C’est injuste, vous ne trouvez pas ?
L’absurde
Voici ce que personne ne dit : Marengo était probablement malheureux. Un cheval de quatorze paumes promené à travers l’Europe en guerre, nourri irrégulièrement, blessé huit fois, séparé de ses congénères. Quel genre d’existence est-ce là ?
Mais les grands hommes ne pensent jamais au bonheur de leurs montures. Ils ont des empires à conquérir. Des batailles à gagner. Des destins à accomplir.
Le cheval, lui, se contente d’obéir. De porter. De souffrir en silence.

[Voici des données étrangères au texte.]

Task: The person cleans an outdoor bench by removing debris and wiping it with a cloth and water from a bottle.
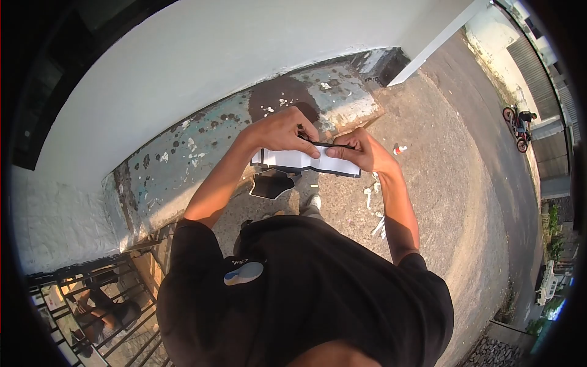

N’est-ce pas la définition même du héros ?
Épilogue
Si vous visitez Londres, allez voir le squelette de Marengo. Contemplez ces os blanchis. Ces vertèbres usées. Ce crâne qui abritait peut-être la seule intelligence lucide de toute cette folie napoléonienne.
Le cheval savait. Il a toujours su.
Que les empires sont éphémères. Et aussi, que les batailles sont vaines. Que tout cela – la gloire, la conquête, l’ambition dévorante – tout cela finit dans une vitrine de musée.
Ou transformé en tabatière.
Marengo ne hennissait jamais, vous vous souvenez ? Ce n’était pas du stoïcisme. C’était du mépris. Le mépris glacé d’un cheval qui a compris l’absurdité fondamentale de l’existence humaine.
Il avait probablement raison.
Les chevaux célèbres ont cette particularité : ils révèlent davantage sur leurs cavaliers que sur eux-mêmes. Marengo n’échappe pas à cette règle. Dans son silence obstiné, dans sa petite taille, dans sa résistance surhumaine, on lit toute la mégalomanie napoléonienne. Le cheval était un miroir. Et les miroirs, comme chacun sait, ne mentent jamais. Même lorsqu’on préférerait qu’ils le fassent.